* **TASK**
The required output is the lines below from the line containing "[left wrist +" to the line containing "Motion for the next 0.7", inclusive, retyped exactly. No other lines belong in it.

■ ■ ■

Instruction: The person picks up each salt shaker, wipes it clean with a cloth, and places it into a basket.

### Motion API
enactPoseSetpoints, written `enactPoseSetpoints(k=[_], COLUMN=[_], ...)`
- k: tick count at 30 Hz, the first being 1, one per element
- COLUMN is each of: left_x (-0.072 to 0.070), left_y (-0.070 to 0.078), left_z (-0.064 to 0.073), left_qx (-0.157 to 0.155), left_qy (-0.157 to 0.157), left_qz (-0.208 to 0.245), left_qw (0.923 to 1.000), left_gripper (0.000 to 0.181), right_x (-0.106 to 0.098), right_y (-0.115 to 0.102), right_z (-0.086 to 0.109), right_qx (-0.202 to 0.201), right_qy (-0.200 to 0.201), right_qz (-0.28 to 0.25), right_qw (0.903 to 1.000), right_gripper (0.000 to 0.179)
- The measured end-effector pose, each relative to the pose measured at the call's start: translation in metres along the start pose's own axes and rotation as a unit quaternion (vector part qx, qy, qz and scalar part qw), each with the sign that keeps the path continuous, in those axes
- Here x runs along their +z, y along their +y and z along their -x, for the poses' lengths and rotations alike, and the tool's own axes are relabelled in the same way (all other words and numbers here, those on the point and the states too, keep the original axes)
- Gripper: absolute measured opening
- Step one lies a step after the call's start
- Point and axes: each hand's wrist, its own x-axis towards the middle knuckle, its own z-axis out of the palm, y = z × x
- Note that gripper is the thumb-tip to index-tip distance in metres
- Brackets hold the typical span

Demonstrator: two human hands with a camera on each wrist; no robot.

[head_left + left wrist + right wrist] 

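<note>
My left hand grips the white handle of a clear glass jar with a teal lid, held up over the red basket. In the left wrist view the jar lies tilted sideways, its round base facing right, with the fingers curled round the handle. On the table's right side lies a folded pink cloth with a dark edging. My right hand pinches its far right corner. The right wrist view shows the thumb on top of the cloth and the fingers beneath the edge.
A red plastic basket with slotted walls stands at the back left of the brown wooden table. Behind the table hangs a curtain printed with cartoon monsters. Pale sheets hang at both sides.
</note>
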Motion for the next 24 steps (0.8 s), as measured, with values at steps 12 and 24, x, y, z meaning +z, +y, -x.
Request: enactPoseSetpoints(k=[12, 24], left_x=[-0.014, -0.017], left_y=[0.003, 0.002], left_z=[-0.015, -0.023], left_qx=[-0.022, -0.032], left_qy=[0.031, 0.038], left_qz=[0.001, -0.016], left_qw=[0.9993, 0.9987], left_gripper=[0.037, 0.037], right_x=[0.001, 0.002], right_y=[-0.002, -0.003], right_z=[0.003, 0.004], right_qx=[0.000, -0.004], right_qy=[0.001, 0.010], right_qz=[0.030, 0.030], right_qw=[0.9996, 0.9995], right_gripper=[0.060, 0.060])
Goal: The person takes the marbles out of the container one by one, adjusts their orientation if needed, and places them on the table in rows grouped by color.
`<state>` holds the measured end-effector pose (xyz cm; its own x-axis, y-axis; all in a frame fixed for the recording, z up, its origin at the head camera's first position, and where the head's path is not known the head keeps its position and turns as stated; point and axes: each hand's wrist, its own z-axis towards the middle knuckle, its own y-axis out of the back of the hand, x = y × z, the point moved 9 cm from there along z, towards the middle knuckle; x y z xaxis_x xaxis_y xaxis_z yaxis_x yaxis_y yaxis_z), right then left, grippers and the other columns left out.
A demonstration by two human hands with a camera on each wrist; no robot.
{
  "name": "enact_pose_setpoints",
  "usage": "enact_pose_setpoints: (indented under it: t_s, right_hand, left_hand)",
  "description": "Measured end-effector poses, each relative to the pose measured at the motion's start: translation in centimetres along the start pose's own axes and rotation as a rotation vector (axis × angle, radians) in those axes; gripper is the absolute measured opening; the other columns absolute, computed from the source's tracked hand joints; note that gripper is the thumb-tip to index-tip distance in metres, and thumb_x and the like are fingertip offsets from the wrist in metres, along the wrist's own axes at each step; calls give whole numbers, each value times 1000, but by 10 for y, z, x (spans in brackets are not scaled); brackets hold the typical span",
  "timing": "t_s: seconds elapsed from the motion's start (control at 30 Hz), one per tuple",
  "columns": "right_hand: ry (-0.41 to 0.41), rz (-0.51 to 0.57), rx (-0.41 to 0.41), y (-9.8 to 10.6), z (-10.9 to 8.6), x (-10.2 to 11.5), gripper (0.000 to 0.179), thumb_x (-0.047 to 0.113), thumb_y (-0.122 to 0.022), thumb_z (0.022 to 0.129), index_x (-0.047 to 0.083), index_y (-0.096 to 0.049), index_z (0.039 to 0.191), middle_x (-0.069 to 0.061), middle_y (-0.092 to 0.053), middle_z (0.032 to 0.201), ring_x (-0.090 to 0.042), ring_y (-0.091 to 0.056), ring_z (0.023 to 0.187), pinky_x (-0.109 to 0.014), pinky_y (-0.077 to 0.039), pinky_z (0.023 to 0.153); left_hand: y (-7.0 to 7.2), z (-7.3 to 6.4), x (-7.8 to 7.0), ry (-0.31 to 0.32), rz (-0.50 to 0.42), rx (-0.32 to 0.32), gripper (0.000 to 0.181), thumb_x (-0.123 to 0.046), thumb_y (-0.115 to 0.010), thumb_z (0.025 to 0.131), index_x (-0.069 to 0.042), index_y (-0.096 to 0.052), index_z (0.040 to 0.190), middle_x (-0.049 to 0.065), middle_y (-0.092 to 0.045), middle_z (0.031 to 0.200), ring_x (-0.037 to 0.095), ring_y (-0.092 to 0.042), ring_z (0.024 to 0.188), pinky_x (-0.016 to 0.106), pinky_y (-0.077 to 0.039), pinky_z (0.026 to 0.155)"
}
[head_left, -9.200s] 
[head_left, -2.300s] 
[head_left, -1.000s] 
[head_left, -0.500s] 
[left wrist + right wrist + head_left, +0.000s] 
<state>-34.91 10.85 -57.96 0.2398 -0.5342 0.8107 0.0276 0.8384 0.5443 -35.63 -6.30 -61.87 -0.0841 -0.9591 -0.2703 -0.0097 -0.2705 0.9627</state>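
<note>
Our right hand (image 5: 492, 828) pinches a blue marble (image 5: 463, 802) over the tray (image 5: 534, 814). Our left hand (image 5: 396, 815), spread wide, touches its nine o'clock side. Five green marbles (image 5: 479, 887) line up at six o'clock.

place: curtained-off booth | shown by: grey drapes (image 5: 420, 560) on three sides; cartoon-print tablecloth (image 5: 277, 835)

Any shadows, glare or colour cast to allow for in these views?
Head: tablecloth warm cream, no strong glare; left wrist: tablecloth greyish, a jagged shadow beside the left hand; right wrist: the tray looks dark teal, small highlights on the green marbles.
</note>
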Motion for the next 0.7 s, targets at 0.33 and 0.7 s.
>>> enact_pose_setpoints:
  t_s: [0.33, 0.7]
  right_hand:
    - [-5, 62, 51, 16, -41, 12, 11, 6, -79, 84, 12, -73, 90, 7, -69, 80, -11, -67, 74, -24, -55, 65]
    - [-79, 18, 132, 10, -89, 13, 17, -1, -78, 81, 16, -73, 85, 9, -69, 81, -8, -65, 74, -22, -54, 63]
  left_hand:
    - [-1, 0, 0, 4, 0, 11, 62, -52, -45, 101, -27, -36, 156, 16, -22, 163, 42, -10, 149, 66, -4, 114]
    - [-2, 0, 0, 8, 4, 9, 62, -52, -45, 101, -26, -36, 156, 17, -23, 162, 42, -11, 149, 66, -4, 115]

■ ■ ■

* **PROBLEM SOLUTION**
[left wrist + right wrist + head_left, +0.000s] 
<state>-34.91 10.85 -57.96 0.2398 -0.5342 0.8107 0.0276 0.8384 0.5443 -35.63 -6.30 -61.87 -0.0841 -0.9591 -0.2703 -0.0097 -0.2705 0.9627</state>
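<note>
Our right hand (image 5: 492, 828) pinches a blue marble (image 5: 463, 802) over the tray (image 5: 534, 814). Our left hand (image 5: 396, 815), spread wide, touches its nine o'clock side. Five green marbles (image 5: 479, 887) line up at six o'clock.

place: curtained-off booth | shown by: grey drapes (image 5: 420, 560) on three sides; cartoon-print tablecloth (image 5: 277, 835)

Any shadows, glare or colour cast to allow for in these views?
Head: tablecloth warm cream, no strong glare; left wrist: tablecloth greyish, a jagged shadow beside the left hand; right wrist: the tray looks dark teal, small highlights on the green marbles.
</note>
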Motion for the next 0.7 s, targets at 0.33 and 0.7 s.

Nothing further is needed for this exercise.